When you drive the McCarthy Road you are forced to park you car and walk the one mile into the town of McCarthy. McCarthy has a restaurant, a bar, a general store and a couple guiding companies that will take you for hikes up on the glacier and rent you mountain bikes for the day. I unsuccessfully attempted to bargain down the price of a day rental for the mountain bikes. The van was $5 each way/ per person. The bike was $20 per person, I told them that I would pay $10, or how much it would cost me to get a ride on the van. They did not go for it, so we instead took the van shuttle the five miles up to the town of Kennicott.
As a quick note, the difference in the spelling between Kennicott and Kennecott, was a simple mistake by the mine owner, it was never changed and continues to cause different spellings today.
As soon as we got on the shuttle the guy sitting in the front seat turned around and said ‘Are you guys from LA?’. Confused we said ‘No, why?’ He said, ‘you have on Runyon Canyon hats, and they are LA based.’ Ah! We explained our trip and let him know that Runyon Canyon had sponsored us with gear for the trip. Jason worked for The North Face at the Beverly Hills store and was coming to Alaska to help with the opening of their Anchorage store. Beyond taking some time to do some exploring he helped me expedite the process on getting my North Face tent repaired. I had mailed it in several weeks earlier and he told me to call them. Several weeks later they had replaced my tent and it arrived in the mail all nice and new.
The town of Kennicott has a post office and a National Park visitor’s center. The visitor’s center was technically closed for the season, but I saw a lady inside and persuaded her to open the door to let me sign the National Park register and to give me a Junior Ranger booklet. I felt bad because about four people followed me inside and kept it open longer than the lady would have liked.

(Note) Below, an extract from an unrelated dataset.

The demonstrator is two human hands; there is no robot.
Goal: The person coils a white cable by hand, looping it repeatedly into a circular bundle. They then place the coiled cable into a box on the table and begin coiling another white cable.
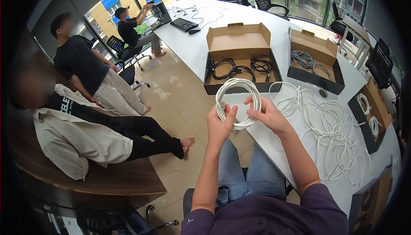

Kennicott, is an abandoned copper mining town. Trevor, Jason and I walked around checking things out. The mining operation is insane; the machinery in some of the buildings is massive. When you consider that the operation shut down in 1938 it has been sitting there for nearly 70 years without being used, it must have been top of the line back in the day. One of the other incredible parts of the town is the way that the main building was constructed. It was built into the mountain, so it goes up about a dozen stories and just kind of grows out of the mountain. Its red paint is fading and flaking, but it is nonetheless impressive. We walked up and around to the top of the buildings and explored all that we could. We opted not to go for the tour, due to how long it took and the fact that it cost money. I couldn’t help but wish that one of the buildings be renovated as a sweet restaurant and brewery. Perhaps I can open it after this trip is over.